Their knowledge of medicinal plants was comparable to contemporary humans. An individual at Sidrón Cave, Spain, seems to have been medicating a dental abscess using poplar—which contains salicylic acid, the active ingredient in aspirin—and there were also traces of the antibiotic-producing Penicillium chrysogenum. They may have also used yarrow and camomile, and their bitter taste—which should act as a deterrent as it could indicate poison—means it was likely a deliberate act. In Kebara Cave, Israel, plant remains which have historically been used for their medicinal properties were found, including the common grape vine, the pistachios of the Persian turpentine tree, ervil seeds, and oak acorns.

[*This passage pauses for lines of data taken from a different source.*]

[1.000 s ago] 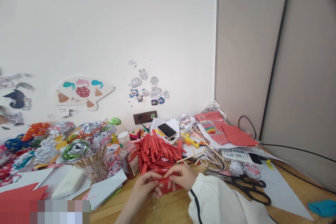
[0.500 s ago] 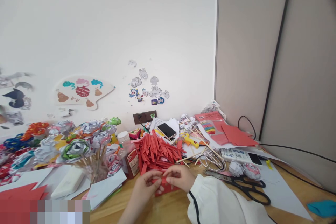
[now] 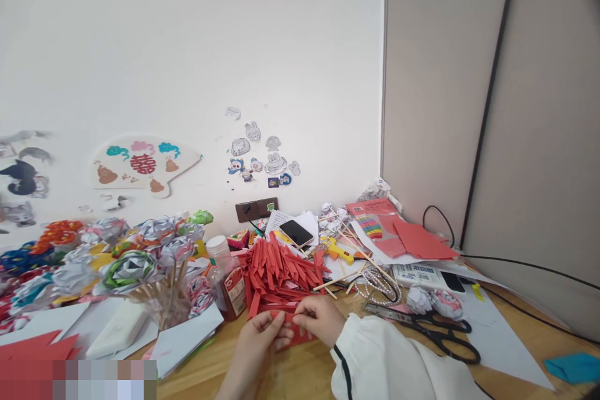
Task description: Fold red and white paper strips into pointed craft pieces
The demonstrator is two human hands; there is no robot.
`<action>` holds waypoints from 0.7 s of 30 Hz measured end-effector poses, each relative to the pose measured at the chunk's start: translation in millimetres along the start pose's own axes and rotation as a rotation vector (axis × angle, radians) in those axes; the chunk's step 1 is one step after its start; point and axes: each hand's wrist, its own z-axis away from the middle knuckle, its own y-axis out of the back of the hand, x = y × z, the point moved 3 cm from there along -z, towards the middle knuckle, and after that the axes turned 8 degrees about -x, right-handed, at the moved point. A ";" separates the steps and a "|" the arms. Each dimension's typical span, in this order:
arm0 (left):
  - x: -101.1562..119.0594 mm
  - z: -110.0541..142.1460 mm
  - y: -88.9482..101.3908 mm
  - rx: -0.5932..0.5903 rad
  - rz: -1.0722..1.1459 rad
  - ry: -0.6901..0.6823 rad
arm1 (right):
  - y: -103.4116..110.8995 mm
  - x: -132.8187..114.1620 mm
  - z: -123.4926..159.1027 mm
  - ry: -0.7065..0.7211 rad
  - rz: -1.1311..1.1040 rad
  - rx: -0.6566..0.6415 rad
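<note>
Standing at 11 o'clock from the left hand (image 3: 265, 329), the red-labelled container (image 3: 235, 290) was undisturbed. The left hand held the red paper (image 3: 302, 339) in a thumb-and-finger grip. The paper lay at 6 o'clock from the pile of folded red paper strips (image 3: 281, 272), which had not visibly altered. The right hand (image 3: 323, 320) appeared to pinch the paper; exact contact could not be determined. A moment earlier the two hands nearly met; they then stood slightly apart, exposing paper between them. This suggested an adjusted grip, with handling incomplete. Black-handled scissors (image 3: 422, 322) lay untouched at 3 o'clock from the right hand.
</note>
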 end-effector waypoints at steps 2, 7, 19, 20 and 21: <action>-1.5 -0.1 0.1 0.009 0.031 -0.001 | -0.7 -0.2 0.0 0.004 0.085 0.034; -2.1 -0.2 -0.2 0.043 0.032 -0.018 | -0.2 -8.0 1.5 0.073 0.345 0.141; 8.7 3.1 -3.2 0.060 -0.178 -0.076 | -6.3 6.3 -1.2 -0.056 -0.016 0.036; 10.4 3.3 -3.5 0.058 -0.176 -0.083 | -7.0 7.9 -1.8 -0.075 -0.084 0.021; 11.9 3.3 -3.6 0.052 -0.166 -0.092 | -7.7 8.9 -2.4 -0.087 -0.151 0.002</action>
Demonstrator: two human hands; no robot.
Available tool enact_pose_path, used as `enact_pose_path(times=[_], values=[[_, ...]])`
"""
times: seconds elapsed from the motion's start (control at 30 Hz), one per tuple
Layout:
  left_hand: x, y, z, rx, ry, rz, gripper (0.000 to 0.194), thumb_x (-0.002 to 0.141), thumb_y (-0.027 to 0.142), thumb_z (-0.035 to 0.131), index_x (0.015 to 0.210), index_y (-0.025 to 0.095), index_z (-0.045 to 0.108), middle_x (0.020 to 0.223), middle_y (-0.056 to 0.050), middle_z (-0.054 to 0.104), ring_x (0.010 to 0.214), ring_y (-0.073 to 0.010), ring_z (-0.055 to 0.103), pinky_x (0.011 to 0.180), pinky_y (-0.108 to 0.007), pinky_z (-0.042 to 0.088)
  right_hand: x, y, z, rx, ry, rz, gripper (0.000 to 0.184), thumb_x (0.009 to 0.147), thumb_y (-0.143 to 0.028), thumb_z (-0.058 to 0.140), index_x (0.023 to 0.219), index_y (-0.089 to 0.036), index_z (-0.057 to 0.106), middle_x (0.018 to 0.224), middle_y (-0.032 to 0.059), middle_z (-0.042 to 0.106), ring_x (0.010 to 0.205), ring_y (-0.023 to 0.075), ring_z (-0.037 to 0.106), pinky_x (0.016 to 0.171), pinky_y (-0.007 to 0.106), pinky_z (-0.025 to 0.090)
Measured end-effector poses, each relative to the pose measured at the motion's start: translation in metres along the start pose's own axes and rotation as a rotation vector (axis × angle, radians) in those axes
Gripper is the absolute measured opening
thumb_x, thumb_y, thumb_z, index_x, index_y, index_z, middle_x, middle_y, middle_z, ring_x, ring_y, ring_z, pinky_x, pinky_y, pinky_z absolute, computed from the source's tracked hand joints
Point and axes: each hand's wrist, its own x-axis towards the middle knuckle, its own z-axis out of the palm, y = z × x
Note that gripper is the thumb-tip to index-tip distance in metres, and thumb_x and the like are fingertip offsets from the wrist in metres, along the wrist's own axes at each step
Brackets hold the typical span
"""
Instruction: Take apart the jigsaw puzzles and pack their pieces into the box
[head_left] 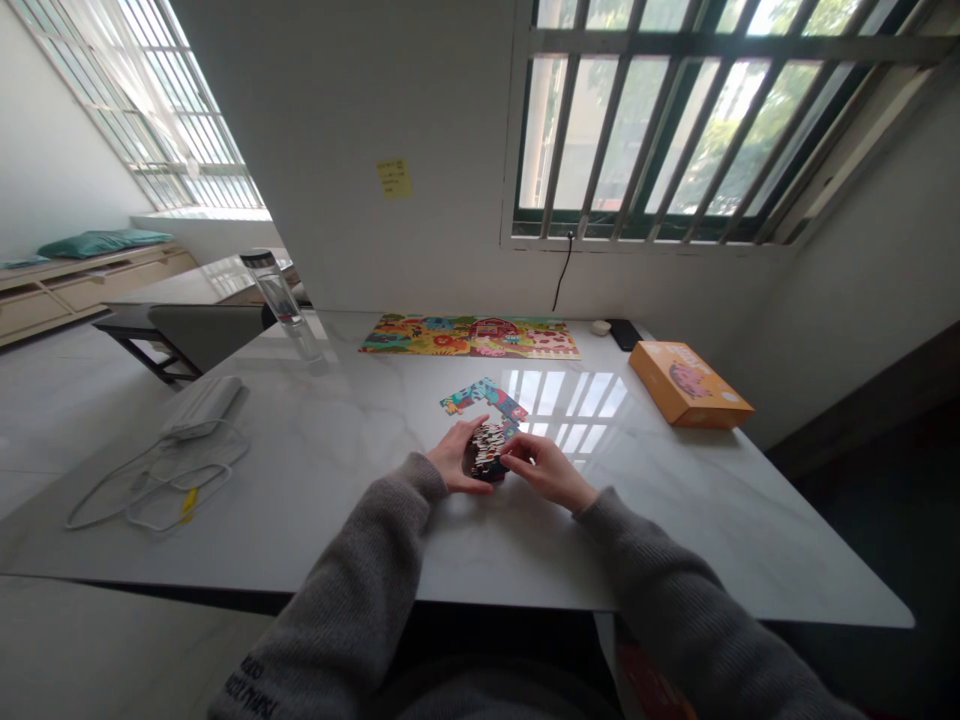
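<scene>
Puzzle pieces (486, 450) sit stacked in the left hand (459, 462), clamped between thumb and fingers; the right hand (544, 470) bends its fingers against them, its grip unclear. Just beyond, at twelve o'clock, lies a partial puzzle border (480, 388), with an orange box (690, 388) at two.

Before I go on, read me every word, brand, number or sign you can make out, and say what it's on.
None can be read with certainty.
Yellow note on the wall: handwriting, too small and blurred.
Orange box: pale lettering on top, too blurred.
Left sleeve: dark lettering near the bottom edge of the picture, slanted and unclear.
Puzzle pieces in the left hand: too small to tell.
</scene>
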Motion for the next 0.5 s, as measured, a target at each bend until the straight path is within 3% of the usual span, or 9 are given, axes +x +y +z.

It was once thought that Neanderthals did not have language, and cognitive scientist Philip Lieberman declared that they were anatomically unable to produce quantal vowels, which are present in all modern human languages, because they had a large mouth and thus lacked the necessity for a descended larynx to fit the entire tongue inside the mouth. However, this is not a safe assumption to make, and the modern human vocal apparatus and thus vocal repertoire were likely already present in the ancestral H. heidelbergensis. The 1983 discovery of a Neanderthal hyoid bone—used in speech production in humans—in Kebara 2 which is almost identical to that of humans suggests Neanderthals were capable of speech. The prevailing hypothesis for a long time was that speech spontaneously developed very recently in modern humans, and Lieberman argued that the hyoid could have had a different usage in Neanderthals, as it is also used in tongue movement, including while chewing.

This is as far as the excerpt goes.